Controversial water bill passes Senate
Wednesday , February 27, 2013 - 12:35 AM
SALT LAKE CITY — Legislation outlining the process municipalities may use to determine water rights has passed the Senate following two days of contentious debate on who should be empowered to make those decisions.
SB 109, sponsored by Sen. Ralph Okerlund, R-Monroe, passed the Senate by a 19-9 vote Tuesday, after several lawmakers tried unsuccessfully to amend the bill to include a sunset date.
The bill allows a municipality to request an advisory opinion on potential water rights, through the Office of the Property Rights Ombudsman, and for that opinion to be delivered within 120 days.
It also allows the state water engineer to determine the quantity of water that is beneficially used and limits approval of the application based on that determination.
Okerlund says the bill, two years in the making, is the most important measure the Legislature will pass this year.

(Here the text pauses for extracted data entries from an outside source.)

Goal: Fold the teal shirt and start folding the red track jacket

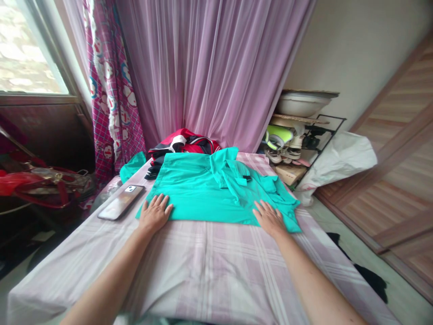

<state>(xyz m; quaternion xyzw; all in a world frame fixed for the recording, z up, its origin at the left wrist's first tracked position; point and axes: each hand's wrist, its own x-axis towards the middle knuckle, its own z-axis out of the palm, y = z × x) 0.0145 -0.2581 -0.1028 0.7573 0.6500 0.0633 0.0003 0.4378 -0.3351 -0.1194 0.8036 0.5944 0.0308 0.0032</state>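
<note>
A turquoise shirt [196,194] lies spread sideways across the table, its collar and bunched folds toward the right. My left hand [156,213] rests flat on the shirt's near left corner, fingers spread. On the near right part of the cloth lies my right hand [269,217], also flat with its fingers apart. Neither hand grips the fabric. Just left of my left hand is a phone [122,202], face down with its camera showing.
A plaid cloth [203,271] covers the table. Behind the shirt sits a pile of red and dark clothes [192,141]. Purple curtains [209,67] hang at the back. To the right stand a shoe rack [321,149] and a white bag [341,162].
</note>
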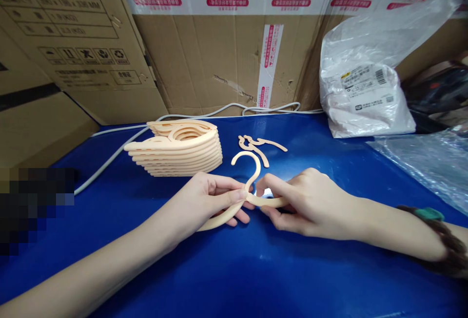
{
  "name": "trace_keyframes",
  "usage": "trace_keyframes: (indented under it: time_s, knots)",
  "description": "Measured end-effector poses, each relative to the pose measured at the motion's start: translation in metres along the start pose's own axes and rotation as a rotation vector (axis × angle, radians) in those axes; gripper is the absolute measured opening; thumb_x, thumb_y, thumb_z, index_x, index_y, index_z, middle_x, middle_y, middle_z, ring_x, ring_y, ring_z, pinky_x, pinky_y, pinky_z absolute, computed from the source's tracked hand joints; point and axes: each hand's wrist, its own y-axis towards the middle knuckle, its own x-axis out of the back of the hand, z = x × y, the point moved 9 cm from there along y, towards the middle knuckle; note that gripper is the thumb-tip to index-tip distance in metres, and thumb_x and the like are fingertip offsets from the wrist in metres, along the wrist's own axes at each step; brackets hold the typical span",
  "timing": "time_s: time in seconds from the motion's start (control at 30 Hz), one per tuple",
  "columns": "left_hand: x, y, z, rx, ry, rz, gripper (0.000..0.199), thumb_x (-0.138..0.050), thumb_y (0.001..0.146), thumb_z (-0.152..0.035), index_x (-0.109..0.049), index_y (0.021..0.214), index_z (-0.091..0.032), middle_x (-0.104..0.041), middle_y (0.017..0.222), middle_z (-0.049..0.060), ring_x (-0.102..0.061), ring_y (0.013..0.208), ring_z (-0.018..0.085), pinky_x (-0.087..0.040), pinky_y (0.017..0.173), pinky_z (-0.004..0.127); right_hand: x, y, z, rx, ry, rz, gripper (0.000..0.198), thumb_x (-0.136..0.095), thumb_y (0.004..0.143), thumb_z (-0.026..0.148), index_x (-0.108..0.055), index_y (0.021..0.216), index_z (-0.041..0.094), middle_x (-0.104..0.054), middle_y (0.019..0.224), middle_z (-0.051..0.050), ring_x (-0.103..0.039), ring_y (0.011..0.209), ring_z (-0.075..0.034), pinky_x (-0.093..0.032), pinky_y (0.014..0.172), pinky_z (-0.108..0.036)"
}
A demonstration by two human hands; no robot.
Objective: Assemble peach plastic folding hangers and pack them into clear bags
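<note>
Hanger pinched in both hands, stack at ten o'clock

Head view: we log one hanger mid-frame, over the blue table. Left hand: thumb and fingers pinched at its joint. Right hand: fingers curled round the arm at three o'clock. Hook aims at twelve. Risks, our call: twisting too hard could strain the joint; a slipping left thumb could let the arms swing and nip a finger.

Around: hanger stack at ten, white bag at two, clear plastic near three, cable running past the stack, cardboard across twelve. Two loose pieces, just past the hook, are nearest in the way if it pushes toward twelve.
</note>
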Motion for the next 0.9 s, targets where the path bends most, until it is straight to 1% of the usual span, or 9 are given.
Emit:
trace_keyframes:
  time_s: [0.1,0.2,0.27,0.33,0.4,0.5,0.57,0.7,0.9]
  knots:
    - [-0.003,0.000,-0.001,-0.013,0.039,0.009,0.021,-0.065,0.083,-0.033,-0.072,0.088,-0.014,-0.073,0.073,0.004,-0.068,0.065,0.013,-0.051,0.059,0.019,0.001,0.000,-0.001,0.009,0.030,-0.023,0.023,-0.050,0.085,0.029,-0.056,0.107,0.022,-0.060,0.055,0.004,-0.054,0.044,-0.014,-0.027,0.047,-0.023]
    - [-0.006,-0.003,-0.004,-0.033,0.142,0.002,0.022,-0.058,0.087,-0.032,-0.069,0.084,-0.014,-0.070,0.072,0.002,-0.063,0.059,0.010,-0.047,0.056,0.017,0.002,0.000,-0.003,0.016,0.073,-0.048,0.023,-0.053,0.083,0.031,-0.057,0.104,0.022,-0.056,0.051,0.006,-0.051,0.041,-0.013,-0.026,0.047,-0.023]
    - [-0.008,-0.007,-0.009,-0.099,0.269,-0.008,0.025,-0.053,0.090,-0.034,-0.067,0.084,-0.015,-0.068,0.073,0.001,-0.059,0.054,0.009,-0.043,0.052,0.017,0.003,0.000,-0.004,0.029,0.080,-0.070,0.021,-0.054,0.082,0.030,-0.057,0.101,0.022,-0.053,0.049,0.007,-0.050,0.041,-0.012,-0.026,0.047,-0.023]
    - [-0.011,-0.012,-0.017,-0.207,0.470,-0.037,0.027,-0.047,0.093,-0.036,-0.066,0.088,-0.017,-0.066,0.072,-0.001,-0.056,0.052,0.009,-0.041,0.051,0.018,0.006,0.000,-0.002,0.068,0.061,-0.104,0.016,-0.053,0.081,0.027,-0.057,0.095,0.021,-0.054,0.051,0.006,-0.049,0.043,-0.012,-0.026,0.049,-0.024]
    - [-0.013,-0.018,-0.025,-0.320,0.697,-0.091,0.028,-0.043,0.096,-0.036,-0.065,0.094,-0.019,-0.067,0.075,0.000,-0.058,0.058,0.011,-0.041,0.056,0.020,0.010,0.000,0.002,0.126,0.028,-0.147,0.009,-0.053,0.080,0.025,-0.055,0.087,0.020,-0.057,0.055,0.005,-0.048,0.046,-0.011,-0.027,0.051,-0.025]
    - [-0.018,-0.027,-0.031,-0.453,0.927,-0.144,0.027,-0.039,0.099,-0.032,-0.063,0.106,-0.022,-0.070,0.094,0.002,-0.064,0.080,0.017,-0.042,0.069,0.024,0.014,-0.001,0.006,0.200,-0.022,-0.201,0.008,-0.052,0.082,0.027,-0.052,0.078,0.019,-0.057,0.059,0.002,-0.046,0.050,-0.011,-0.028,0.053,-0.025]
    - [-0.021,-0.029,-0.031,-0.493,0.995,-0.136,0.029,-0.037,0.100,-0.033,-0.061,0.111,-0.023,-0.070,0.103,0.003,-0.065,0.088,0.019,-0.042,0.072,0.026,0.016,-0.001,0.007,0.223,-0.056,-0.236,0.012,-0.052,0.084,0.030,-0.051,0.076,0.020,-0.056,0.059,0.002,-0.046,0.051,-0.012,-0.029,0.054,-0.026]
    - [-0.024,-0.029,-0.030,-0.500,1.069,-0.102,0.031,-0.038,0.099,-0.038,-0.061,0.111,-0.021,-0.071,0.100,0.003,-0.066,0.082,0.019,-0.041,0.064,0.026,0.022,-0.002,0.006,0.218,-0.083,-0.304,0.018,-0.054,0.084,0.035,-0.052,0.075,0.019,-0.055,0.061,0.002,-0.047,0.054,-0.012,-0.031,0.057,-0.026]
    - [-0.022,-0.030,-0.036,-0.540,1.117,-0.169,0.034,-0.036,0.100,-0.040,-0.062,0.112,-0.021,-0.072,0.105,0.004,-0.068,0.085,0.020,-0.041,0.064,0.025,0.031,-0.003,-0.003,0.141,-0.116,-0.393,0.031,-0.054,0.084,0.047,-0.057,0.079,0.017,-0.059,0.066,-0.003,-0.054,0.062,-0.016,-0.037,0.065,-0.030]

He championed the bill as a means for municipalities to get quicker answers on potential “paper water shares” in determining the validity of water rights, often tied to developments.
He described the bill as a delicately crafted compromise. He said a sunset clause on the process would have been a deal killer with the Utah League of Cities and Towns.
Several of lawmakers think the bill gives too much control to the state and reaches out to municipalities at the expense of other water users.
Sen. Margaret Dayton, R-Orem, said the genesis of the bill is to decide whether the Legislature or the judiciary should be making water decisions. “Why have we started doing special treatment for municipalities?”